These guys will be harsh as hell and you have to be able to learn to handle it. When I want real critique on my photos I bring them here, all my friends will just say wow thats great. because they don't know what they are looking at and are just comparing it to there pictures of there $100 point and shoot. so not being scared off is a big thing. If you want to improve post up pictures and take in what the member have to say. It helps allot. And just use it as a learning tool. Even memebers on here who post snide remarks there is still usually truth into things they point out, even if its delivered in a poor way.

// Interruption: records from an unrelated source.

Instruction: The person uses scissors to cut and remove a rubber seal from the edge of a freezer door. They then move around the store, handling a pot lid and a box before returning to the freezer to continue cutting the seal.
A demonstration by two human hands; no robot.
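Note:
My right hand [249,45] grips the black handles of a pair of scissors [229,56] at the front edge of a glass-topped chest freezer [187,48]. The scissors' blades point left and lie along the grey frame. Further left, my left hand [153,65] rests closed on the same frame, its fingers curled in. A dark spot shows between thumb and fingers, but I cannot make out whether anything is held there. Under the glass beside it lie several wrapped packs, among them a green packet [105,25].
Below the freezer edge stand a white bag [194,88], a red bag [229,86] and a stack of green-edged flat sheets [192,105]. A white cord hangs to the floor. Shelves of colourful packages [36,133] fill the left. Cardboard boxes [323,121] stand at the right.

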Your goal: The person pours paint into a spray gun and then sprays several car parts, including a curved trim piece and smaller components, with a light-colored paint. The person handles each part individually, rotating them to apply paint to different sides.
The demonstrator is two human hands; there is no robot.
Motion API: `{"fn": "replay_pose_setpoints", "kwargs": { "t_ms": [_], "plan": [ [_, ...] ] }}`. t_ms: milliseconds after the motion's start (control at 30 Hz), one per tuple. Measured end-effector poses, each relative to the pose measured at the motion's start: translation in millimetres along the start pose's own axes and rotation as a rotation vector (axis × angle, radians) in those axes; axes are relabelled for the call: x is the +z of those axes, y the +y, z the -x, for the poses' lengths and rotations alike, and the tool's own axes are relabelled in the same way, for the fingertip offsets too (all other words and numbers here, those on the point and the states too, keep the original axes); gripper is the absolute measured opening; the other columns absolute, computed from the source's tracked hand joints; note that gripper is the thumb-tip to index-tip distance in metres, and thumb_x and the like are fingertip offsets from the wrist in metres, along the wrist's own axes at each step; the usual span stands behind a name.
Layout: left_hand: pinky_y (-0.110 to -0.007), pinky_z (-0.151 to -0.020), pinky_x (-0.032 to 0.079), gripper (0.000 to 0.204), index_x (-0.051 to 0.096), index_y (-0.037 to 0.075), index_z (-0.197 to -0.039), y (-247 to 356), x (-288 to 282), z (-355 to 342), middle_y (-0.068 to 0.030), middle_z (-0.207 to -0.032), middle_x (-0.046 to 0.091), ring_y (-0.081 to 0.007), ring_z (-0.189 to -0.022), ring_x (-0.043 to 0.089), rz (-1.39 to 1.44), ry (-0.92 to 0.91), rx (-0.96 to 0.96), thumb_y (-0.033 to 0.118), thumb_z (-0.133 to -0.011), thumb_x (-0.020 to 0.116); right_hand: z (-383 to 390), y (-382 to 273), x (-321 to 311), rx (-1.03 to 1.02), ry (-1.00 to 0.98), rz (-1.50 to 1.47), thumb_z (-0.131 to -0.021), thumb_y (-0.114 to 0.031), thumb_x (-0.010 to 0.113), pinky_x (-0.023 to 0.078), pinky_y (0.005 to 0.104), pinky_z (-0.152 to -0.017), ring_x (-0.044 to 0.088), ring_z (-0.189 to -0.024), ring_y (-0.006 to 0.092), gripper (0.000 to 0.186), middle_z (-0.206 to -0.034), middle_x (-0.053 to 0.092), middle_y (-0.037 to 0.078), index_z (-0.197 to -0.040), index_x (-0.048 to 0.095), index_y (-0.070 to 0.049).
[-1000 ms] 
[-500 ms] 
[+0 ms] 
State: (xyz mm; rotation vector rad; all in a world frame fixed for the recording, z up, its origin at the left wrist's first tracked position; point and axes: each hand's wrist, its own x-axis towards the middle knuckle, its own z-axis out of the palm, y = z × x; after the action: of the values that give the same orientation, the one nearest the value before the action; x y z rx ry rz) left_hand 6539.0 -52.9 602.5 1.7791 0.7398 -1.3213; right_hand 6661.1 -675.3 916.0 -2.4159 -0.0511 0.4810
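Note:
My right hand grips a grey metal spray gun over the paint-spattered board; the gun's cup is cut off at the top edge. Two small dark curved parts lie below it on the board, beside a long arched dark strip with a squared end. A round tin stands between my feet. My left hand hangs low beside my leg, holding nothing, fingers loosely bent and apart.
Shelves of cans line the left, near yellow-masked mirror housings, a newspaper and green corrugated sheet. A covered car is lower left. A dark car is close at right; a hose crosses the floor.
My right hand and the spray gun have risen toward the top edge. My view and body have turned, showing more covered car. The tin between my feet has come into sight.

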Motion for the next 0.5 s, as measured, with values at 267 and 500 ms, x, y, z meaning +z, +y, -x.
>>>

And this isn't coming from a pro, this is coming from someone just like you. someone who loves photography and wants to make it into a business. I was laid off the last 5 months so I started working towards the slow process of going into business and there is allot of work involved if you want to do it right. Just read thru the forums. Don't expect anyone to just tell you step by step how to do it. Read, research. Head to your local library and start reading books. Books on photography, books on business, books on marketing, all things that are just as important if not more so then the actual photography. When I got laid off I figured i'd be out taking photos all the time, what I really found out was that to start a business the right way you have to really sit down, do your research and learn allot of stuff that has nothing to do with snapping a photo. Look into insurance, taxes, state, federal and local. what does your city require to open a business? is there rules and regulations about running a business out of your home in your town? these are all things you really have to look into yourself. I'm now back to work 5 months later. and in that time monday thru friday I usually spent around 4 hours a day on photography\business and i'm still not really finished getting everything setup and where I need to be. And my doors ar not yet open. Your going to likely spend some money now as well to get started up. your business liscence, website, domain names, insurance in case little elisabeth falls and breaks her arm doing a photo shoot and elisabeth's mom decides to take youto court over it. contracts, a layer to check over the contracts to make sure there legal in your state. i could go on. There is a ton of work involved with doing it properly and it's not something that can be learned in one post on a photography forum. Your best bet is to do searches on questions you have because likely it has been answered several times in the past allready.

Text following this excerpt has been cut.